• _Exercise goal_: Only the lines below between the ones containing "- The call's" and "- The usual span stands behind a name", inclusive, are to be reproduced, each exactly as it stands.
--------------------
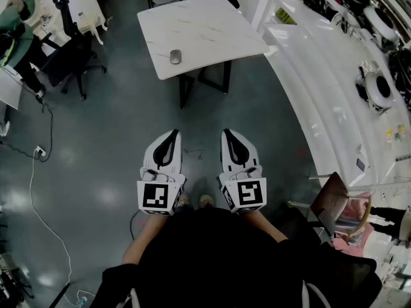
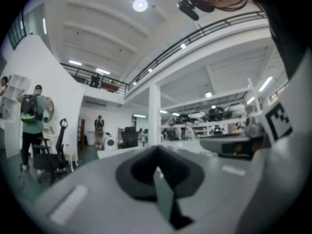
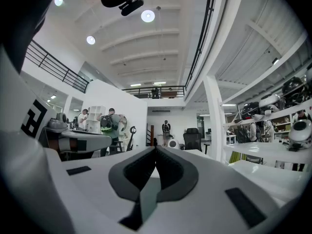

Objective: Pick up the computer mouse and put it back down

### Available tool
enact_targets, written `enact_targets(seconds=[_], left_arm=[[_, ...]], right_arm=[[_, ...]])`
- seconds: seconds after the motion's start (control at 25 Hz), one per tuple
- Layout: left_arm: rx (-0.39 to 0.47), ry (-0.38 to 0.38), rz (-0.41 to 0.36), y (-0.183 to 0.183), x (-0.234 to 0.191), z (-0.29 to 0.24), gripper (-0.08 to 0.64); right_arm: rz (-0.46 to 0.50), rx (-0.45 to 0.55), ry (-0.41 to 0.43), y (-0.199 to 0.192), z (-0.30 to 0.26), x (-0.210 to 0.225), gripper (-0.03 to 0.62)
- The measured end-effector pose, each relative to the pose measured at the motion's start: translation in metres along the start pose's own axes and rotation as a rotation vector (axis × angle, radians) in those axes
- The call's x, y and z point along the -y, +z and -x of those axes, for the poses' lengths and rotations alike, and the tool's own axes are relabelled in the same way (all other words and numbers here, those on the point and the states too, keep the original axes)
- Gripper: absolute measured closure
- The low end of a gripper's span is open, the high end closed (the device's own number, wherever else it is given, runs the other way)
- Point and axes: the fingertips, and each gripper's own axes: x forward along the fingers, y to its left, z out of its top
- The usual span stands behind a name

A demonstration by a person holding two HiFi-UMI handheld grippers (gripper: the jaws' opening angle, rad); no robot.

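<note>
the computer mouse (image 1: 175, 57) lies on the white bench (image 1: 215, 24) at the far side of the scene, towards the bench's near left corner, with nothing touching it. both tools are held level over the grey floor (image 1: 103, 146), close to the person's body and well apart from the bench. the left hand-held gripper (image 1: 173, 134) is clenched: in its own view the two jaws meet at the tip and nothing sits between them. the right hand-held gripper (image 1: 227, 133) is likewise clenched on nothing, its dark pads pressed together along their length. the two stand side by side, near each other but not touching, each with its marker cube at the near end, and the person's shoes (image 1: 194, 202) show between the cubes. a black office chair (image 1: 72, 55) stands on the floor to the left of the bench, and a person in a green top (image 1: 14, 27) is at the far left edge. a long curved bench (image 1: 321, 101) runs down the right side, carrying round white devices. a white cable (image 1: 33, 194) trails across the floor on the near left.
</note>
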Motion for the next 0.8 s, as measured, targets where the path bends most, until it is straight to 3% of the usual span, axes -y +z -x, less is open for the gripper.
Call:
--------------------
• _Your response_:
- The call's x, y and z point along the -y, +z and -x of those axes, for the poses' lengths and rotations alike, and the tool's own axes are relabelled in the same way (all other words and numbers here, those on the point and the states too, keep the original axes)
- Gripper: absolute measured closure
- The low end of a gripper's span is open, the high end closed (the device's own number, wherever else it is given, runs the other way)
- Point and axes: the fingertips, and each gripper's own axes: x forward along the fingers, y to its left, z out of its top
- The usual span stands behind a name

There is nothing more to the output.